Novorad's Tech Stack graphic downloaded from the company's website, 09 July 2022.

According to the Novarad website,

“VisAR transforms a patient’s imaging data into a 3-dimensional hologram which is visible through an optical visor and superimposed onto the patient with submillimeter accuracy.”

The VisAR system’s full technology stack includes:

  • An object Store,
  • Encryption at rest and in transit,
  • HIPAA logging,
  • LDAP login,
  • Remote diagnostics and configuration,
  • Advanced security,
  • Advanced AI powered segmentation,
  • Virtual tools, and
  • Augmentation tags.

VisAR is also capable of multiuser settings, which allows for multiple operating room participants to see the same viewpoint simultaneously. It also enables enhanced student and resident training as well.

The expected launch time and set-up for the VisAR in an operating room is ~2 minutes, which was my experience at Novarad.

Once I adjusted the VisAR onto my head and lowered the visor in place in front of my eyes, I was able to instantly see a holographic representation of the spine and rib cage displayed in my field of view to create a cutaway- like imagery layered on the cadaver torso.

Author Dave Politis, wearing a VisAR in Novarad's simulated surgical suite, with Dr.

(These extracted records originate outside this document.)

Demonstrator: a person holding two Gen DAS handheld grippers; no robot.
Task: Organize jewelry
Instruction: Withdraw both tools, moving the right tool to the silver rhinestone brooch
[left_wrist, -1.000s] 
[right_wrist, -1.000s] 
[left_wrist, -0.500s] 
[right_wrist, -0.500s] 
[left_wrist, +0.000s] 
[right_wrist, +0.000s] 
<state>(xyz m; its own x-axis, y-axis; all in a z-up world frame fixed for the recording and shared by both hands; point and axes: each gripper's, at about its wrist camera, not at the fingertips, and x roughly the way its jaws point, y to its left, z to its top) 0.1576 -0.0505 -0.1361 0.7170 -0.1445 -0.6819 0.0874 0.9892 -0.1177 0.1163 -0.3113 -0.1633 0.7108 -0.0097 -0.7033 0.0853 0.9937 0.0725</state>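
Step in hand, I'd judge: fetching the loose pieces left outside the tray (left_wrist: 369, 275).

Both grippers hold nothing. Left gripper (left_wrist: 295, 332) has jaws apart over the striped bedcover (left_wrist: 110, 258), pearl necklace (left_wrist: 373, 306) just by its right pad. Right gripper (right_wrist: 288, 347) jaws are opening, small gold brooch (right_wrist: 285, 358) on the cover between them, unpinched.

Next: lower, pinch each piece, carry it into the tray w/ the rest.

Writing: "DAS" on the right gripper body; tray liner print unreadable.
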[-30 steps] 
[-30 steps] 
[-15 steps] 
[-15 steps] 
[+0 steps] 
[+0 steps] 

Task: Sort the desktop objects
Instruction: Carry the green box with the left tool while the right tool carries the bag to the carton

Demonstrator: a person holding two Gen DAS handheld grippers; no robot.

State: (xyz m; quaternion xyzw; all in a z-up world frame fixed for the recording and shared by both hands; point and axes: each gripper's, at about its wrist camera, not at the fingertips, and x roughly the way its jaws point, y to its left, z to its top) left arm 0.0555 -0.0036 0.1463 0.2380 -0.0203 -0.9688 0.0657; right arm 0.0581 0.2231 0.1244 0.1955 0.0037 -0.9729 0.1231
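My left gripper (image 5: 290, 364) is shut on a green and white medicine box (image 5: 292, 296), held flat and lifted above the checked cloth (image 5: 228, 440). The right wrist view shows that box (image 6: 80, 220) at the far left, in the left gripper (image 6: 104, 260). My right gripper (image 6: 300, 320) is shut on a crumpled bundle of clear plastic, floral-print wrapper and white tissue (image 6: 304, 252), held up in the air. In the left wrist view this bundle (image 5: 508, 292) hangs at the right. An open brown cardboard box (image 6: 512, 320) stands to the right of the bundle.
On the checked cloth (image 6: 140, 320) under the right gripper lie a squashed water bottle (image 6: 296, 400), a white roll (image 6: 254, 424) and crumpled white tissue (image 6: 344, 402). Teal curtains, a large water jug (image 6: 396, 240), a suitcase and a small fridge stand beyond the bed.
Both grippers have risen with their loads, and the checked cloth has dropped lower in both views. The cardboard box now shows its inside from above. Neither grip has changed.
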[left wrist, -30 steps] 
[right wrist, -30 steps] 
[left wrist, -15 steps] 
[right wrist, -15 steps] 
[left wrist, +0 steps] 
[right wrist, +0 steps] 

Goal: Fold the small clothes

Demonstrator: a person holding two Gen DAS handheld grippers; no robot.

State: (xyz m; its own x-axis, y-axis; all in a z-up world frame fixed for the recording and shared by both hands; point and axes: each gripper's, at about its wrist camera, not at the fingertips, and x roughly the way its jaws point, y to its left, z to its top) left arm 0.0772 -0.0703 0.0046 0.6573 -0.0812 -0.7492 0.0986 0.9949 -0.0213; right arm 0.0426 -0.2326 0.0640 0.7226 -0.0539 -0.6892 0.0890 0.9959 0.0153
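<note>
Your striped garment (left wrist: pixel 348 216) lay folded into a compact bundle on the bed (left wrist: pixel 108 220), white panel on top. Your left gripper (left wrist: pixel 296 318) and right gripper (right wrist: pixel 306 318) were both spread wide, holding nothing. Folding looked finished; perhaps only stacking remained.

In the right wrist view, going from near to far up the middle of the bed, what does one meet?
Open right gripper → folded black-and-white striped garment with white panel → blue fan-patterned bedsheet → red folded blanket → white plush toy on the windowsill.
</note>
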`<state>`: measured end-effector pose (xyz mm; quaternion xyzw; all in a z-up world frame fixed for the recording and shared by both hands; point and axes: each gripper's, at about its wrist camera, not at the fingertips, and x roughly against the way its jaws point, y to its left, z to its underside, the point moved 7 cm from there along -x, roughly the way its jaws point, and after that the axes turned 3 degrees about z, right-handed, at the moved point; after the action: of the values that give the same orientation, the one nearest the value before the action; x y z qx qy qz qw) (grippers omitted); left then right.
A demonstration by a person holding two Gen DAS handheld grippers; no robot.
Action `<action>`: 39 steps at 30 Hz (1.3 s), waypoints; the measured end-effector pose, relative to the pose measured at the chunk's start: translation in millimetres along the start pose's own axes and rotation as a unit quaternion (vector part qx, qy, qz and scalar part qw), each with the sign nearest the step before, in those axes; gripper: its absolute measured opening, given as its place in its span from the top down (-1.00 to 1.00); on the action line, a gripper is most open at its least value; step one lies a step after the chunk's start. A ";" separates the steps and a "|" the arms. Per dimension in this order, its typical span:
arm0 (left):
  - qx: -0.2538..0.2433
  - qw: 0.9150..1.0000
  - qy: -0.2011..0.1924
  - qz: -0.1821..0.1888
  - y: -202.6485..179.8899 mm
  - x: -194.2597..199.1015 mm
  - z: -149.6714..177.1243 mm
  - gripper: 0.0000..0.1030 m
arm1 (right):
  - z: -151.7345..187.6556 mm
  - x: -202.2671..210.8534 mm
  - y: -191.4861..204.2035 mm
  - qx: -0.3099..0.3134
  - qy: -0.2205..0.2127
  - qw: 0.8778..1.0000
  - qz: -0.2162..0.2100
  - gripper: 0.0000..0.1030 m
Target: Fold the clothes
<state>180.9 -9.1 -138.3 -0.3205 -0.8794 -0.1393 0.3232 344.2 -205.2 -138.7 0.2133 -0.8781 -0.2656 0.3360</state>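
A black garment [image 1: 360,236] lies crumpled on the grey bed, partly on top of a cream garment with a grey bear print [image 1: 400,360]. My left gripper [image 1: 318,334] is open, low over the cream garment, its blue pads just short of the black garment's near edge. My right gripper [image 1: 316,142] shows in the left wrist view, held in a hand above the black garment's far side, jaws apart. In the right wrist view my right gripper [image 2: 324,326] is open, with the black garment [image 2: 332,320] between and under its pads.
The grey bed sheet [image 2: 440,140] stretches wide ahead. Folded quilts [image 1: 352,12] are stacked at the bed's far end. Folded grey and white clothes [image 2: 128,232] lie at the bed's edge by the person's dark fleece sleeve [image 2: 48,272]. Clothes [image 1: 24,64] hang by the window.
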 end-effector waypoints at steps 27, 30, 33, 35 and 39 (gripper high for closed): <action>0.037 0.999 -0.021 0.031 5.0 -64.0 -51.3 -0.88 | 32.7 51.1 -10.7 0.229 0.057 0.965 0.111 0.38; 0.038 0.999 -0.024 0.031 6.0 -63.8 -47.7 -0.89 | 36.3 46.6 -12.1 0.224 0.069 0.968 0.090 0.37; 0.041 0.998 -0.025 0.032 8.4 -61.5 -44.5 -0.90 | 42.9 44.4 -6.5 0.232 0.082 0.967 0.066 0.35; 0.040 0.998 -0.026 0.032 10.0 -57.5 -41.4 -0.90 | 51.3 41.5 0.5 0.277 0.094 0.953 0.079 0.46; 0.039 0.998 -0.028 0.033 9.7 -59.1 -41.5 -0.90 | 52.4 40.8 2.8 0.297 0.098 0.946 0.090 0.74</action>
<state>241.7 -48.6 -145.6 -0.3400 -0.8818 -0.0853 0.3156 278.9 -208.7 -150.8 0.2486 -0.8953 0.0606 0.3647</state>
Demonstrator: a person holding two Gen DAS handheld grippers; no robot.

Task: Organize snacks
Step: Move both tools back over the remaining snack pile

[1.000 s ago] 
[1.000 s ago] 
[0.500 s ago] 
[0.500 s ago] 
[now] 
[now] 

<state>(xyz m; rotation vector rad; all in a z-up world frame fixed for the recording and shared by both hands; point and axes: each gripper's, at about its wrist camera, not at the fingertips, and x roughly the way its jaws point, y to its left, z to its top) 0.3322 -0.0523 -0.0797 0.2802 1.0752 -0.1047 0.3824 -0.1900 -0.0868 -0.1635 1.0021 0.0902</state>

Wendell Gibby in the background on 11 June 2022.

When I moved my head, the holographic representation moved as expected. And if I wanted to see a different perspective, I merely uttered the appropriate voice command to see

  • A bone and tissue representation,
  • A top-down orientation, or
  • An orthogonal viewpoint looking directly down length of the spine.

I could also pinch my thumb and forefinger within my field of view to make the image shrink, while doing the opposite produced a tighter/closer viewpoint.

As needles had been inserted into the cadaver to simulate their placement during surgery to help guide the surgeon, I could clearly see their placement as well. In fact, Novarad says the VisAR’s navigation accuracy is less than two millimeters today.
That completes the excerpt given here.